All of this is in the context of us being here locally. I was listening offstage, I forget who said, I’m not sure Steve would have showed up if we had just sent him a piece of mail. I’m Steve B., by the way, at Microsoft.com. If we don’t get to something that’s on your minds, please feel free to send me a piece of mail. If you’re one of the journalists, I’d appreciate it if you didn’t publish that, but it’s been done before. It just leads to a round of spam that lasts for about 48 hours, but I’d appreciate it if you didn’t print it.

But it easier, given the incredible presence that we have here in the D.C. area and the incredible commitment we’ve had to not only being a global company but really being involved here locally.

We actually have now closer to 600 people working for us in the D.C. area. We have partnerships with over 7,500 companies, local companies, companies based in this area, small, medium and large; and we’re involved in the community here, having contributed almost US$42 million in cash and software since the year 2000.

Our presence here just continues to deepen. All three of our largest customers globally are headquartered in the D.C. area. That’s not an IQ test. You can probably guess who the three are. They’re the three biggest users of technology in the world, and that’s of course the Army, the Navy and the U.S. Air Force.

And again, as I said, your Technology Council here is as active or active as anyplace else in the world. I’ll also say this is, as some of the speakers were saying before I came on board, this really is the center of high technology in the world.

It’s a different cut than you find in Silicon Valley or Austin or Boston or Seattle or Tel Aviv, but the kinds of high technology work going on in the defense business and defense contracting, the use of those technologies by the military, what they mean for the future of information technology, as I said at the beginning, are sure shapers of our strategy, and we certainly appreciate the support not only from the end customers but from all of you and the partners here in the Washington, D.C., area.

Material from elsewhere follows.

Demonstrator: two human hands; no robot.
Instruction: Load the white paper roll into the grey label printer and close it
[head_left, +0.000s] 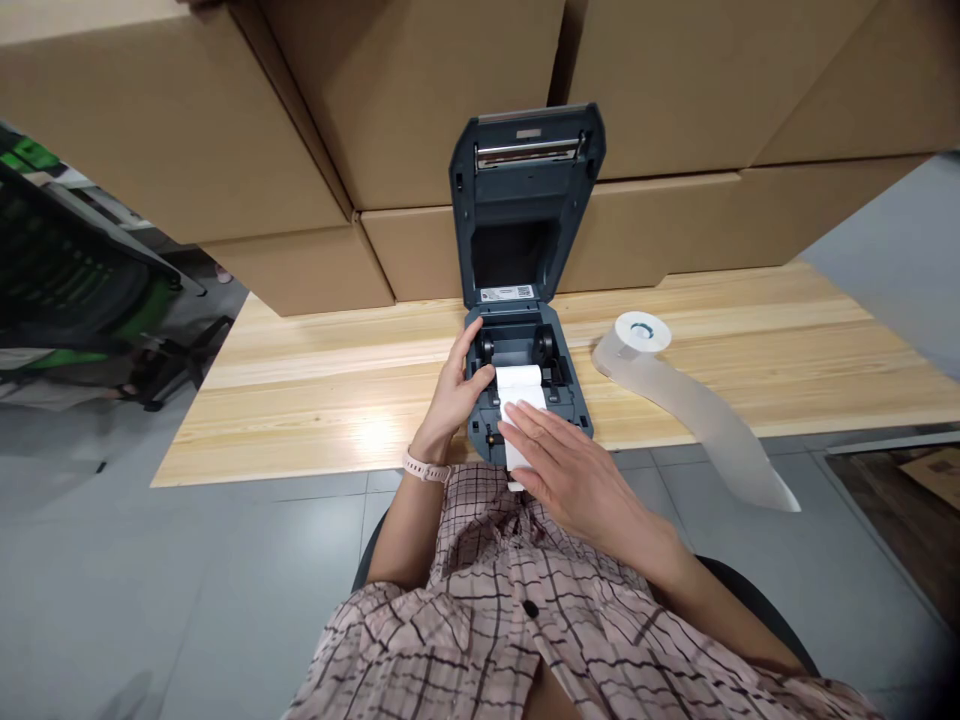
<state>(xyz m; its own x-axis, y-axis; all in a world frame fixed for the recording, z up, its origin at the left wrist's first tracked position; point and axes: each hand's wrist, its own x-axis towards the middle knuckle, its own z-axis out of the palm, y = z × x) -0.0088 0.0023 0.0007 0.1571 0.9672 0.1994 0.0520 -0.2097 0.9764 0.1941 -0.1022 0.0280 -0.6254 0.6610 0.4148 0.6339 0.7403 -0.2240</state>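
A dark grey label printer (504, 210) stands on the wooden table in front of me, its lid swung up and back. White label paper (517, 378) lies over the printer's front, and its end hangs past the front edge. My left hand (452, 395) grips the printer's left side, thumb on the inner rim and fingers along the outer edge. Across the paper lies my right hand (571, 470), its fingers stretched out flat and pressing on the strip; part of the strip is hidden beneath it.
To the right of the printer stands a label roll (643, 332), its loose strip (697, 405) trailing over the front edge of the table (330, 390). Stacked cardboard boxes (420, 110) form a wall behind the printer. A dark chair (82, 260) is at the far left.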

So I want to wrap on that. I want to say thanks again for the time today. I’m looking forward to the question and answer. I actually enjoy that more than the speech, although I went a little long on the speech, I hope we have plenty of good time for rich Q&A, and I hope everybody here has a great holiday season.

Thank you very much.

(Applause.)

MR. LEE: That was an incredible speech, and, Steve, I’ve got to ask you, you know, I’m in the market for a hard charging, high energy customer focus CEO, and I would love for you to consider this, with Lee Technologies.

(Laughter.)

MR. LEE: No, seriously, I think you’ve got a pretty good gig working right now. But on behalf of all the Tech Councils up here with me this morning, we really appreciate your time, your energy, your enthusiasm for the Washington, D.C., marketplace. We’re excited about it, and it’s nice to know that you’re excited about it as well.

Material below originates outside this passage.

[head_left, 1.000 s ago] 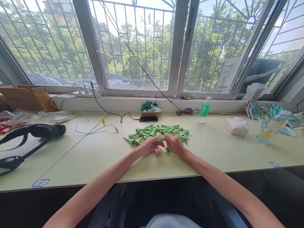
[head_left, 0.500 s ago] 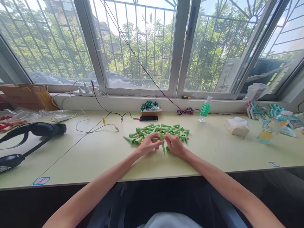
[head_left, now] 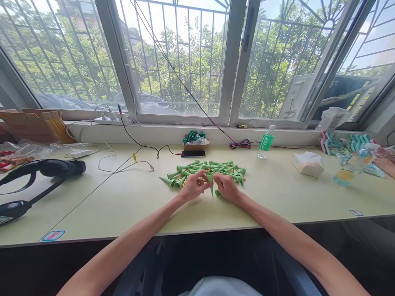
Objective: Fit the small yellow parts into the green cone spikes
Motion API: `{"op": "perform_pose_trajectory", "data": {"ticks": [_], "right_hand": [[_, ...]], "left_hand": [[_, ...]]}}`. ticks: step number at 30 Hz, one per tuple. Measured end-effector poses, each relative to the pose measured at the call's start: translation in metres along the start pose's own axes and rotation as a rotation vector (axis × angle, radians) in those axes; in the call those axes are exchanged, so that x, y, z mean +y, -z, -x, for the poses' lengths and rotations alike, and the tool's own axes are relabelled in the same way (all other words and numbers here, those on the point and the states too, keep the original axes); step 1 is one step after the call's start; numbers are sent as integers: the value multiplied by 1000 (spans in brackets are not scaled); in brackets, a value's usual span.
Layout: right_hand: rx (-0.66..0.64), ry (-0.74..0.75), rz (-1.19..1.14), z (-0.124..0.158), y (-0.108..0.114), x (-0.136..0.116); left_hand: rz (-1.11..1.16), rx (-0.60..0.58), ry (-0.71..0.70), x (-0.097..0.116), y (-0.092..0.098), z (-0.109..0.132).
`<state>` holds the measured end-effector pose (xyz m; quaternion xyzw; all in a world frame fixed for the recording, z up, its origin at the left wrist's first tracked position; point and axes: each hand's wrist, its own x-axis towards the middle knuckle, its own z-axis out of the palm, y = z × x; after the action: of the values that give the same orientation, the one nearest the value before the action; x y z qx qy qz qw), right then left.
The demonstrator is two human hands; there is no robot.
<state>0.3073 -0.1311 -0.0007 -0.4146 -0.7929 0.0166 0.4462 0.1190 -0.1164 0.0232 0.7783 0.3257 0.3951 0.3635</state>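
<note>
Both hands (head_left: 194, 186) close together, forearms (head_left: 135, 232) angled inward

Your pale tabletop (head_left: 129, 213): green cones (head_left: 221, 168) heaped before you; smartphone (head_left: 193, 154) just behind them, small cardboard box (head_left: 197, 147) beyond it; green-labelled bottle (head_left: 266, 143) standing to your right, then tissue pack (head_left: 307, 165); black headset (head_left: 54, 167) on your left, grey cable (head_left: 151, 167) between.
</note>
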Motion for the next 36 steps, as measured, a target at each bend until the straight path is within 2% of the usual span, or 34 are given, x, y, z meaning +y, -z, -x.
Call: {"op": "perform_pose_trajectory", "data": {"ticks": [8,12,20,26,30,36], "right_hand": [[-39,3,-21,0,3,-4],[-45,-1,-25,-1,3,-4],[-7,-7,-55,-2,1,-1],[73,-16,-68,-3,2,0],[50,20,-74,-3,3,-3],[-1,105,-91,-2,2,-5]], "left_hand": [[-131,52,-123,-2,1,-2],[-156,54,-120,-1,3,-2],[10,-77,-25,6,2,0],[260,-92,59,4,-2,-5],[391,-170,196,5,0,-8],[380,-296,338,6,7,-5]]}}
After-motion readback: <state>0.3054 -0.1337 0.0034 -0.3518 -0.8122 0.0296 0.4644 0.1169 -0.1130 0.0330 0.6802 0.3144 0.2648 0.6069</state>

And as a small token of our appreciation, we have it behind me.

MR. BALLMER: Superb. Thank you. This way? Okay. Super. Thank you all very, very much.

(Applause.)

MR. LEE: We have about 15 minutes for Q&A, and I’d like to invite our industry executives that are here with us this morning to ask Steve some questions. And I also want you to please remember that after the Q&A, we have a leading expert on Microsoft that’s going to spending about 30 minutes or so with us talking about some exciting new things with Microsoft.

So, let’s open it up for Q&A.

QUESTION: Good morning. I wanted to ask you about what were your thoughts on the integration of Internet telephony and IPTV without being two timing them. Thank you.

MR. BALLMER: Okay. Both phenomenon are guaranteed to happen, and the only question is, how fast, who’s going to build the technology that wins, and how is what goes on in the Internet cloud going to relate to what people want to do inside their own corporations, particularly on the last point on telephony.

These are areas where we have ourselves big investments, so we’re serious players. I was on the treadmill this morning, and I noticed on CNBC that BellSouth has just announced that they’re going to into trial on Internet television in Atlanta area with some technology that we’ll be providing them. We’re in tests already with Verizon and with SBC and a variety of other phone companies.

Why will the world go to Internet television? Answer, because essentially, so much more information opens up to you to access from your TV, and so many other services open up to you to use in conjunction with your video watching. I’ll give you my favorite example.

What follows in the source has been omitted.